Inlined contracts & sync checklist

Note

This guide is self-contained — you do not need the PRD open to implement from it. The load-bearing contracts below are restated here; the PRD remains canonical (each cell names its home section as provenance — if they ever disagree, the PRD wins). When the PRD changes one of these, update this doc too, guided by the sync checklist.
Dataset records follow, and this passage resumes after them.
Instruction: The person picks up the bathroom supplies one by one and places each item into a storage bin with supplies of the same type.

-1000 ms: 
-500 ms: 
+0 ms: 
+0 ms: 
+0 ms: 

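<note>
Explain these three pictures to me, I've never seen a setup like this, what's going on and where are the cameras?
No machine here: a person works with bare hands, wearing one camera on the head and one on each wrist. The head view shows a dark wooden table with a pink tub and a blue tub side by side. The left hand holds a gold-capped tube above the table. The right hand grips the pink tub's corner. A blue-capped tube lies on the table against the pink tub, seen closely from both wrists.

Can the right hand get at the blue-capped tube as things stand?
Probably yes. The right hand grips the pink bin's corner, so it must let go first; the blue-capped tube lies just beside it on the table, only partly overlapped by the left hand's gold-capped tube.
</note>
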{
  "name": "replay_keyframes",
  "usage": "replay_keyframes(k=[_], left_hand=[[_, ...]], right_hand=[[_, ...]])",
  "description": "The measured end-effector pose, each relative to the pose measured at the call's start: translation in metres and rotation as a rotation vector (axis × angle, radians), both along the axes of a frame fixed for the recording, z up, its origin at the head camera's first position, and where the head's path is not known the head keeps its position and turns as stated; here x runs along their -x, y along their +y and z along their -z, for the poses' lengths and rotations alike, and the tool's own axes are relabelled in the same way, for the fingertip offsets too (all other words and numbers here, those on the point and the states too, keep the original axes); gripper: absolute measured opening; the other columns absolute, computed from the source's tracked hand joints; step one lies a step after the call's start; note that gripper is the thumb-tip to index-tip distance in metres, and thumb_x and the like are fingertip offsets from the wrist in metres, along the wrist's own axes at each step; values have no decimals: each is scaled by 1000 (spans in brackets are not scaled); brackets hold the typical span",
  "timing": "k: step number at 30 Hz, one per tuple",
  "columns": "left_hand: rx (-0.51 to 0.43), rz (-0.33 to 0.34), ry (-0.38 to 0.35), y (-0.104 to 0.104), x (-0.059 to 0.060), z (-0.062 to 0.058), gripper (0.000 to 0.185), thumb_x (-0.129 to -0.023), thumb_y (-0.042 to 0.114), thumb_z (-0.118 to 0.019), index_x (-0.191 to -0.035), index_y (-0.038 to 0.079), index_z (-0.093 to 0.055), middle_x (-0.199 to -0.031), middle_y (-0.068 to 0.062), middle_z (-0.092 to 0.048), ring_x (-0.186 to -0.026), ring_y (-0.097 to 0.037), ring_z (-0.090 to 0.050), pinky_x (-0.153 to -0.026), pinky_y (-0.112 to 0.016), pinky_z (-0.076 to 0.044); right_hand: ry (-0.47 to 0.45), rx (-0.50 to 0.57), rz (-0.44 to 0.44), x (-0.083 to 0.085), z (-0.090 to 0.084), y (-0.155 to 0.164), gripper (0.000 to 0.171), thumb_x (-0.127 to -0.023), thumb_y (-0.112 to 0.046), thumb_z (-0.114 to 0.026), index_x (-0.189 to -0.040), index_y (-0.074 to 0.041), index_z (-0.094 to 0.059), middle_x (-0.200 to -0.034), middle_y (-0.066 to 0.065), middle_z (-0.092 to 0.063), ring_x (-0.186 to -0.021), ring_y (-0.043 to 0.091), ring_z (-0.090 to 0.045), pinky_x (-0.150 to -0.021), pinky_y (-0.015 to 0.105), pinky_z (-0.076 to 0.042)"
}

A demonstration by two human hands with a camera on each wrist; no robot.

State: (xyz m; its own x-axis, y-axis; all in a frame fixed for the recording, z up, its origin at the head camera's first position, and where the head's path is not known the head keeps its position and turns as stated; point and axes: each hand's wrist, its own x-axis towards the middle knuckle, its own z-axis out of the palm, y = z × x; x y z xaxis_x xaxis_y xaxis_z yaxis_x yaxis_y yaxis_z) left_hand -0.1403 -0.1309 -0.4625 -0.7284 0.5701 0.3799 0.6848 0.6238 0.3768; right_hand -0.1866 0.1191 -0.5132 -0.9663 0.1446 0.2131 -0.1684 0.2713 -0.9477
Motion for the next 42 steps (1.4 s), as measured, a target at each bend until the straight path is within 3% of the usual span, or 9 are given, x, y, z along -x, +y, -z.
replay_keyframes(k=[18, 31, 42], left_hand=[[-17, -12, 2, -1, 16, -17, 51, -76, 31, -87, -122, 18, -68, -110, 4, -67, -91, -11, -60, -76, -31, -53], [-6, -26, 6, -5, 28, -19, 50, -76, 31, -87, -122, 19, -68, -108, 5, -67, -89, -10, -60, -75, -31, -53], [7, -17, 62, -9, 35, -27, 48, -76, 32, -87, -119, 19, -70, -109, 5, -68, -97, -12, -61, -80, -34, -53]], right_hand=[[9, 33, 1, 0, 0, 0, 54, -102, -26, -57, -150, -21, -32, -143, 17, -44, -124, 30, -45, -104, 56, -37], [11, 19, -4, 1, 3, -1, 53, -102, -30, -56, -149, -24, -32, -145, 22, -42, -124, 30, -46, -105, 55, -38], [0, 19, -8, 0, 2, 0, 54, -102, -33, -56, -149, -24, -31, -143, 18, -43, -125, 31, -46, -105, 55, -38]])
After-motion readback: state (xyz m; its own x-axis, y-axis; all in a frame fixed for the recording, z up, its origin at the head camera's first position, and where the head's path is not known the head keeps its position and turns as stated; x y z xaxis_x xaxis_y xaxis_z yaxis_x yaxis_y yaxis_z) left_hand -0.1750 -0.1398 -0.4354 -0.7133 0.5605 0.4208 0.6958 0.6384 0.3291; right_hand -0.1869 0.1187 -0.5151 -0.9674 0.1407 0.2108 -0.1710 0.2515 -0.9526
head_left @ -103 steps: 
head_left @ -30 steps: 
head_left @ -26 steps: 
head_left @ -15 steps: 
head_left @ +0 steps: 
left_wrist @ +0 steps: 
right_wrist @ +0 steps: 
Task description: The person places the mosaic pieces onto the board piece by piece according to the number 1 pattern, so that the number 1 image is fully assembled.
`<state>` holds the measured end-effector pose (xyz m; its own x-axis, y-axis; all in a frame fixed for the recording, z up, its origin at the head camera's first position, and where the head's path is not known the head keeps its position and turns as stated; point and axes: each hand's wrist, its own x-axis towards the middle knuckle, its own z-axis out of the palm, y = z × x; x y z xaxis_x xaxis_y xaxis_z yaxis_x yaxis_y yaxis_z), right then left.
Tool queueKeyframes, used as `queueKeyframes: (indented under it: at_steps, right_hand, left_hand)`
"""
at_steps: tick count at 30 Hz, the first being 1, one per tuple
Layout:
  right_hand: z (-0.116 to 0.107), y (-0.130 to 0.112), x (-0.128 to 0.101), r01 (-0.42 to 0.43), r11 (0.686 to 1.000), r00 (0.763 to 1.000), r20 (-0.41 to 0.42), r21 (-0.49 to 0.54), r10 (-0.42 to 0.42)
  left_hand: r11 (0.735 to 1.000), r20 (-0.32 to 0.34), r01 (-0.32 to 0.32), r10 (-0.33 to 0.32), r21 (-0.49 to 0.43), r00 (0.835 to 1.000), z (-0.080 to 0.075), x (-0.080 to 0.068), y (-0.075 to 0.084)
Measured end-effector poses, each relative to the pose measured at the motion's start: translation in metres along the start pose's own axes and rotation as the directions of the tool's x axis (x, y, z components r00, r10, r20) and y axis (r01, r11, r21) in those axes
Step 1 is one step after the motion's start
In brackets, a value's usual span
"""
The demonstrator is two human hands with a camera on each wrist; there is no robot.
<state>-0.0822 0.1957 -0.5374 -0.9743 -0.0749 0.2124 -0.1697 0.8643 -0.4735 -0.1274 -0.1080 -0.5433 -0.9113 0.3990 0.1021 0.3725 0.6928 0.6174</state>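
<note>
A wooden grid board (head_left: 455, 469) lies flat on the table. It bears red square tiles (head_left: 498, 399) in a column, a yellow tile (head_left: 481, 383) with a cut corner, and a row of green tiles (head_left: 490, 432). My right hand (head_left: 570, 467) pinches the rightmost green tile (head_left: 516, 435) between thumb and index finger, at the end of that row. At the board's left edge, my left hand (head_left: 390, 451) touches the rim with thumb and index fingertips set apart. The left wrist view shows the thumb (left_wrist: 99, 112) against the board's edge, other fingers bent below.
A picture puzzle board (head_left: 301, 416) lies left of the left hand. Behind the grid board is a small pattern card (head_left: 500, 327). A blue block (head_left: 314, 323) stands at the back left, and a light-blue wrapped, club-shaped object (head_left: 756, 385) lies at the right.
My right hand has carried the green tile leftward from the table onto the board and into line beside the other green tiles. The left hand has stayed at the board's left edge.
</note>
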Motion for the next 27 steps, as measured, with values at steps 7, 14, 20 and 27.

Contract The rule (inlined) Owner · PRD
Tenant identity key project_id · environment · service_id is the attribution key on every metric and log. workspace_id rides along as the billing-boundary label, not part of the tenant key. There is no customer_id. §24.1 · FR-064
HTTPRoute name + parse Route name = <project_uuid><service_uuid>-<environment>, each UUID hyphen-stripped to 32 hex chars. Parse positionally: chars[0:32] = project, [32:64] = service, the segment after the separating hyphen = environment (hyphens inside the env name are fine — the first 64 chars are fixed-width). This is the only customer identity on Envoy per-route metrics. §20.2
Environment-name rule Customer-chosen, validated as an RFC 1123 label: lowercase [a-z0-9-], start/end alphanumeric, ≤30 chars. No fixed dev/staging/prod enum. Preview/ephemeral envs carry an is_ephemeral flag (structural, not name-matched) — that flag is what suppresses per-route preview L7 metrics. §20.2 · §24.1 · FR-070
Required labels Every Shuttle-created resource carries starform.io/: managed-by=shuttle, workspace-id, project-id, environment, service-id, service-name, cluster-id (+ var-group-id on Secrets, tier on pods). KSM must be told to expose them: --metric-labels-allowlist=pods=[starform.io/...]. §24 · §24B
Query isolation The API injects the tenant filter server-side from the authenticated session — {project_id="X",environment="…"} into PromQL, WHERE project_id='X' into ClickHouse. The client can never supply or override it; it applies on the cross-region read path too — which runs over private VPC peering through an authed front-door (vmauth + read-only ClickHouse user), never a public endpoint. FR-065 · FR-071
Retention Logs: per-tier TTL by ClickHouse partition. Metrics: global 90 d on single-node VictoriaMetrics at MVP (per-tier deferred). FR-051

Sync checklist — re-verify when the PRD moves

  • ① HTTPRoute parse (§20.2) — highest risk. Envoy-Gateway-version-sensitive. On any EG bump, re-snapshot /stats/prometheus, re-verify the regex, update both docs. The one most likely to silently break attribution.
  • ② Label catalog (§24 / §24B). If a required starform.io/* label is added or renamed, update the KSM allowlist and the cAdvisor join.
  • ③ Tenant key (§24.1). Any change to the identity tuple ripples through relabeling, recording rules, and the query filter.
  • ④ Topology & transport (§4.1, §35.4). Control-plane region / per-region VM stores / Grafana Cloud — if the topology shifts, Diagrams 1/2 and chapters 1/4/5/8 follow.
  • ⑤ FR/SC (§40). FR-049/050/051/063–070, SC-016–018 — keep the traceability table above in step.

Starform · Observability Architecture · companion to Master PRD · this document is the "how to build it" layer; the PRD remains the source of truth for contracts.